Spanning twenty-four states, the Southeastern region of the United States encompasses biogeographical, climatic, and geological diversity that gives rise to a wide array of ecosystems. The area includes low-lying coastal plains extending from the Atlantic Ocean to the Gulf of Mexico. As one travels inland and northward, the topography transitions into rolling hills known as the Piedmont Plateau and then rises to the rugged Appalachian Mountains. A few generations ago, the region had abundant prairies, savannas, woodlands, meadows, bogs, fens, and sparsely vegetated communities like barrens and glades. Researchers estimate that before European settlement, grasslands covered at least 40–49 million hectares (ha) (100–120 million acres) in the Southeast region [1]. Today, those grassland ecosystems have declined by more than 90 percent and, in some areas, have undergone almost complete eradication. This is because grasslands have been easy targets for land cover conversion because of the ease with which people can transform them into agricultural fields, rangelands, or suburban developments. Woody encroachment, species invasion, and altered fire and grazing regimes have also contributed to the degradation of the Southeast’s grasslands. Needless to say, the species-rich ‘grassy communities’ have suffered a major loss of species and genetic diversity. 

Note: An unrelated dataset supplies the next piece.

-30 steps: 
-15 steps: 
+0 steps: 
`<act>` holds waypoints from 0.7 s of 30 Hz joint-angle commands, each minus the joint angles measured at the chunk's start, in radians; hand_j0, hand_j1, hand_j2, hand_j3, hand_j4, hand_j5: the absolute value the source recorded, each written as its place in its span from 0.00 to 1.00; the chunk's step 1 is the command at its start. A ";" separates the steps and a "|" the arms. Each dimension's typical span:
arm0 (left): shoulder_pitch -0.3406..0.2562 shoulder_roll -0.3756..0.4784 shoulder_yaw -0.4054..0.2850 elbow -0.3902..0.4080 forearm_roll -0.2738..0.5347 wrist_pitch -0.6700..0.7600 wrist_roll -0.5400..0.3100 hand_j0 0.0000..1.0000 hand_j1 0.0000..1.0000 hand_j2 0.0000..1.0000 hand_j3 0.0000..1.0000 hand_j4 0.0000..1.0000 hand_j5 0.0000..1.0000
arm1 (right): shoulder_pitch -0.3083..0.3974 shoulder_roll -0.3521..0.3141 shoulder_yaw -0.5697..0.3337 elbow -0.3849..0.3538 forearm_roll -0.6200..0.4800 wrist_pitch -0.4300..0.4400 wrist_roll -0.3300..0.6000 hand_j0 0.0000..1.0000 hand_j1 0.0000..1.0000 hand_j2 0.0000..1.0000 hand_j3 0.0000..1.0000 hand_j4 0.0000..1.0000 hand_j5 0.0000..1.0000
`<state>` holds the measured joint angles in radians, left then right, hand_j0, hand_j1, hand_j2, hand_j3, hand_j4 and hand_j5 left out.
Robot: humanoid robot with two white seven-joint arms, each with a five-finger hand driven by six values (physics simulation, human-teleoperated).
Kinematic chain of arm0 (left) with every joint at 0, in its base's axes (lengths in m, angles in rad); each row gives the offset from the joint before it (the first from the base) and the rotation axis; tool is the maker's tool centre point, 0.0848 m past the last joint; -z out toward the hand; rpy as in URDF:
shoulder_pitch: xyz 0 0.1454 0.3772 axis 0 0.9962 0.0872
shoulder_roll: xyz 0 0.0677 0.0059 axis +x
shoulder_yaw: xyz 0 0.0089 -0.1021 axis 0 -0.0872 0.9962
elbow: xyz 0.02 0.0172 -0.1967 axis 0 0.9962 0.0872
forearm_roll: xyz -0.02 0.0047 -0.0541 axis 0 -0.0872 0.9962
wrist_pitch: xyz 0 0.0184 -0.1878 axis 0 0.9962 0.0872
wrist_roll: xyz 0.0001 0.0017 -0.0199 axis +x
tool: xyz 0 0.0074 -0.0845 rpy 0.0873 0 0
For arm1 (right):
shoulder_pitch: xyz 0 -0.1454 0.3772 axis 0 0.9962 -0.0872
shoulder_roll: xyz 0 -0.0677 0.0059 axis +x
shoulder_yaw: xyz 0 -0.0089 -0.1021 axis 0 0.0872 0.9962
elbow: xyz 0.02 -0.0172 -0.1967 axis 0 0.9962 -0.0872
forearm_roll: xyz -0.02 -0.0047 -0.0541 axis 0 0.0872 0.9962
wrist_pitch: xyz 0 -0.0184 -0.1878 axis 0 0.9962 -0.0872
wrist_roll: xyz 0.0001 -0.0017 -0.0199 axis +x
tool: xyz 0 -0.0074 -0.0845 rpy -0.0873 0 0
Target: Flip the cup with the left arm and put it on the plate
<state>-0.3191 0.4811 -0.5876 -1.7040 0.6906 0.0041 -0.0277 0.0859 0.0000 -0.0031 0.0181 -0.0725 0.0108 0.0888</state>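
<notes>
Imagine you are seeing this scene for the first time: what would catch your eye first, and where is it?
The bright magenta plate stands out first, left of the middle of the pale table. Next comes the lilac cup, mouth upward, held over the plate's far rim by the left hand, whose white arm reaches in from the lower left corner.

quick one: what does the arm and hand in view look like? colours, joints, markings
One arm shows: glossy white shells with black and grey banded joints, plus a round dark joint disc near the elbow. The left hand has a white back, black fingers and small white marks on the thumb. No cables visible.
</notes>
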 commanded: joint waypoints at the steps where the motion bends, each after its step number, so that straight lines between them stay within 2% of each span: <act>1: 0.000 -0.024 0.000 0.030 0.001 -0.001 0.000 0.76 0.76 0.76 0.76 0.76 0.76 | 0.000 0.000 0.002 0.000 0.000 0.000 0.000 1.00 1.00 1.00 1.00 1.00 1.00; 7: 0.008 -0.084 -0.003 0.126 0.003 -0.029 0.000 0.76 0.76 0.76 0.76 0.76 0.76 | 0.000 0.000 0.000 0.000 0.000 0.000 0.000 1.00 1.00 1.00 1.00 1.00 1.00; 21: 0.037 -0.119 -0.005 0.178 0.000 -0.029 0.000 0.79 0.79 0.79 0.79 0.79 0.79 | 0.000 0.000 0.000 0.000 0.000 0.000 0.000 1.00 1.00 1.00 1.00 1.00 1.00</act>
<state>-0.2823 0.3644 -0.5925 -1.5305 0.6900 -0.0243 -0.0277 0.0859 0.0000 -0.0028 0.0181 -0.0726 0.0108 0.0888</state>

Southeastern Grassland Institute’s 24-state focal region. Areas in yellowish-brown above show regions of the Southeast that historically supported large areas of grasslands and associated open, grassy woodlands. Image courtesy of SGI. 

Painting of Calcareous Oak Savanna and Meadow in the Nashville Basin, This lost and largely forgotten landscape not seen since ca. 1790. Image courtesy of SGI, Painting attributed to Flavia F. Baretto.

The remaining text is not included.